4−2.得られた研究成果の科学技術への貢献
 眼球運動制御についてはトップレベルの研究者達の研究成果であり、これらは量的には少ないが質的には極めて高い。whole cell記録による電気生理学的解析と単一細胞RT-PCRを用いた分子生物学的解析によるニューロンの同定、及びマウスの上丘の電気刺激によってより高等な哺乳類のサッケードと同等な運動が誘発されることを発見し、サッケードを制御する神経回路の分子機構を解析するミュータントマウスの利用の可能性が出てきた。マニュアルに基づく人海戦術的な研究が主流を占める中では、ユニークな研究の方向である。
 各グループとも研究目標が明確で、各グループの研究成果は国際的スタンダードに照らしても一級品である。中脳ドパミン細胞において、アセチルコリンのニコチン受容体を介して流入するカルシウムが2次的にカチオンチャンネルを活性化することを発見した。画像データをもとに、240 Hzという世界最速の時間、解像度でマウスの急速眼球運動を解析するシステムを完成した。訓練したサルの大脳基底核の尾状核−黒質−上丘系の細胞活動の記録から、感覚運動性の活動(情報)が報酬系(感情的情報)によって変化することを立証した。
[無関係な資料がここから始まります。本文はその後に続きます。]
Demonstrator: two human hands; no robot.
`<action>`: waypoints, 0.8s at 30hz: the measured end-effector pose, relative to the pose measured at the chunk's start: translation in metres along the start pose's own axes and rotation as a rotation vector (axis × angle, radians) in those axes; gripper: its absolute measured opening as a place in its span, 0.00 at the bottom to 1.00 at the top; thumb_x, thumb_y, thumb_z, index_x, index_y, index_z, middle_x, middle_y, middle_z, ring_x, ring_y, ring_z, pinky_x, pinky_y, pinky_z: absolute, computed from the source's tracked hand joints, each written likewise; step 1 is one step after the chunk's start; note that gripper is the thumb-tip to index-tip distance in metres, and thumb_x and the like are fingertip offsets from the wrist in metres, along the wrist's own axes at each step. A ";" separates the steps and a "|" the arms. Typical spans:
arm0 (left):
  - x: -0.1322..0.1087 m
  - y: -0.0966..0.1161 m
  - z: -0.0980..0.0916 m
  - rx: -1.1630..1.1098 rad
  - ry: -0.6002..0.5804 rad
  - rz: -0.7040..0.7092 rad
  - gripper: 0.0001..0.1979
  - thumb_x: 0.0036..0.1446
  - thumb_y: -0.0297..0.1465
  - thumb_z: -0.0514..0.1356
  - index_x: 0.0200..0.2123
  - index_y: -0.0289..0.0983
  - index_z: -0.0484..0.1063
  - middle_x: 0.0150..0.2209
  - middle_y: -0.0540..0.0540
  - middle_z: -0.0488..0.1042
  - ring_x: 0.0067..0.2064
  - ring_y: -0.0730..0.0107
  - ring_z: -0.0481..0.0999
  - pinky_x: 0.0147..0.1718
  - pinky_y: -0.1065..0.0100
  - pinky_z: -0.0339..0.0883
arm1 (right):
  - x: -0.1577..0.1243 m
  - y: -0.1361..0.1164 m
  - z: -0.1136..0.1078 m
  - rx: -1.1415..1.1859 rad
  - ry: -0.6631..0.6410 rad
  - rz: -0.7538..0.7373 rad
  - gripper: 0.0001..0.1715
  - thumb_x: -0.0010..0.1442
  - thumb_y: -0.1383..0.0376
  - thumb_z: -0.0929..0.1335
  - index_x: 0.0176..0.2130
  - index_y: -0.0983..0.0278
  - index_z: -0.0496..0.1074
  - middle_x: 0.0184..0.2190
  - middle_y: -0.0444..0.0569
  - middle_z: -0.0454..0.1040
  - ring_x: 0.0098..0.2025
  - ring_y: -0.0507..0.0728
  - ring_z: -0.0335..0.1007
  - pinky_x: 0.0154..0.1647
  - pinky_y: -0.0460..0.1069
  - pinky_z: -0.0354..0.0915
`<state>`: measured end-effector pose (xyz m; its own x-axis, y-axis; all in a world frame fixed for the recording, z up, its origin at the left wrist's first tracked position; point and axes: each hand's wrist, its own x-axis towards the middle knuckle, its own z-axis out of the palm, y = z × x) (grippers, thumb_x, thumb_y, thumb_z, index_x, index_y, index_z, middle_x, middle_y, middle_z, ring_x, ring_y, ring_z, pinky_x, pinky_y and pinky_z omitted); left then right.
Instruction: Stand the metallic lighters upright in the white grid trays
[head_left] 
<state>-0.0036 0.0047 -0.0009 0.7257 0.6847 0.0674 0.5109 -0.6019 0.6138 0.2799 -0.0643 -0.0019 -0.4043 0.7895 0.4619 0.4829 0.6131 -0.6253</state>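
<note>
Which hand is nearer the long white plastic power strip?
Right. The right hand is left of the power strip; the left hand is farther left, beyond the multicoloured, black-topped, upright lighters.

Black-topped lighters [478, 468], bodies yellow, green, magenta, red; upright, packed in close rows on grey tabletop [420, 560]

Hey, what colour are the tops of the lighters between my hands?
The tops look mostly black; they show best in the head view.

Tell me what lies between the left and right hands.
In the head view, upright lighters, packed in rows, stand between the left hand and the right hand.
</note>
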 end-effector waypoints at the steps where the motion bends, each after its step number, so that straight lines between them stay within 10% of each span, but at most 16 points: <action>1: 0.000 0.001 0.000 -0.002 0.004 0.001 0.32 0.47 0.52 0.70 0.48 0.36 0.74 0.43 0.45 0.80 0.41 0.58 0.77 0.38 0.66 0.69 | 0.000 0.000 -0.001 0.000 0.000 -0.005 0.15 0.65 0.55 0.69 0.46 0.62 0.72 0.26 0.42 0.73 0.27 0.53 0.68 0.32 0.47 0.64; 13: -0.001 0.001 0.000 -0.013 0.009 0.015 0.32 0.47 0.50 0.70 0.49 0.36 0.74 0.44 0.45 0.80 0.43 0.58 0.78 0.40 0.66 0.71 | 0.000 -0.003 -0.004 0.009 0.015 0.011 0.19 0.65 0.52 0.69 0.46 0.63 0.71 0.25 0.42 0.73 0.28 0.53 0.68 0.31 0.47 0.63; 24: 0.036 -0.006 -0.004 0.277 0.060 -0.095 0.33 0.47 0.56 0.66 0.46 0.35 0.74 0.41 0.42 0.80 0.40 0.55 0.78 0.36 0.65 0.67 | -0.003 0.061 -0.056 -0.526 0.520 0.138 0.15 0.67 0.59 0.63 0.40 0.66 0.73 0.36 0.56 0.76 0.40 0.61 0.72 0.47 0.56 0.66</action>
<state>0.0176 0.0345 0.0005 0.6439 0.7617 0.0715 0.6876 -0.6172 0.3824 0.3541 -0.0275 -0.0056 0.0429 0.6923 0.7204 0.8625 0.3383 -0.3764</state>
 分子神経生物学で発見した遺伝子やタンパク質の機能も、神経回路網の構成因子として、System Neurophysiologyによって脳内情報処理過程において解明される必要がある。その点で重要度は高い。大脳基底核が運動制御だけでなく、認知機能の制御にも関与するという現在での認識を、眼球運動を用いて「感覚運動制御と動機づけ」の相互関係をニューロンレベルで研究する方向を打ち出した意義は大きい。
 多くの研究が未だ途上にあるが、新しい展開への糸口が示されているので、優れた資質を持つ研究者達による今後の展開が期待できる。彦坂グループの研究は、大脳基底核の研究にとどまらず、行動決定と動機づけなどにおける大脳連合野の研究へもつながる研究成果であり、今後の成果が期待される。
4−3.その他の特記事項
 眼球運動制御機構の解明と言う共通のテーマに向けて、異なったアプローチを持つ専門の研究者間での研究交流のメリットが生かされた。若い研究者が多数育ち、霊長類における脳研究の基盤整備に CREST は大きな貢献をした。
 はじめに提案されていた多チャンネル同時記録用微小電極の開発が進まなかったのは、残念である。別のプロジェクトとして再挑戦してほしい。